The invention discloses an auxiliary labeling method for a SAM combined with a large visual model, which comprises the following steps: step a, dividing pictures; step b, calculating a result according to the mouse coordinates; step c, generating a labeling frame; and d, confirming whether the labeling frame meets the requirement, and repeating the step b until all the pictures are labeled after the labeling frame meets the requirement. According to the invention, the visual large model SAM is combined with the traditional marking tool, the visual large model SAM divides the picture to be marked by the user into a plurality of target blocks, and then the target blocks are displayed on the webpage, so that an efficient image marking process is realized, and the workload of manual marking is reduced. And the target block is displayed through the suspension of the mouse, and then the correct target block is established through the click prompt area of the user, so that the clicking and displacement of the mouse are reduced from more than two times to one click, and the operation amount of the user is greatly reduced.

Description

Auxiliary labeling method combined with SAM (self-contained imaging) of visual large model
Technical Field
The invention belongs to the technical field of image processing, and particularly relates to an auxiliary labeling method combined with a large visual model SAM.
Background
In the prior art, aiming at the condition that a webpage of a traditional browser only can display pictures, or a canvas (canvas) only provides basic graphic drawing, the picture editing and the page picture drawing work are inconvenient to operate, and the linkage operation with a mouse is also impossible. In particular, in the field of deep learning, it is necessary to record coordinates of graphics, and to label the graphics.

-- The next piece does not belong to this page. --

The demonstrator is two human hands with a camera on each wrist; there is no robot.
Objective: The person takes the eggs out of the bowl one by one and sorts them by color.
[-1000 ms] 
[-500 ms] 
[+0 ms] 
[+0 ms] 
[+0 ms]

As the prior art discloses a webpage image labeling method, a webpage image labeling device, electronic equipment and a storage medium (application publication number: CN 112346809A), the linkage of an operation event and an operation canvas can be realized, and after graphic labeling is carried out on a plurality of target objects in the operation canvas through the operation event, the coordinate information of the target objects can be recorded in real time, so that the operation on pictures in the operation canvas can be carried out conveniently and rapidly.
However, in the existing labeling scheme, for large-batch image data with high repeatability, manual labeling of all data is generally required, and when manual labeling is performed, a user is required to manually drag a drawing frame, so that the following technical problems exist: the drawn frame is a state unsuitable for AI learning, the size needs to be repeatedly trimmed and modified to be suitable, more time is required to repeat and correct the labeling frame, the AI can be better identified and learned, the labeling process has large dependence on manpower, most repetitive work is performed, and the efficiency is low.
Disclosure of Invention
The invention aims to solve the technical problems in the prior art, and provides an auxiliary labeling method combined with a large visual model SAM, so that an efficient image labeling process is realized, and the workload of manual labeling is reduced.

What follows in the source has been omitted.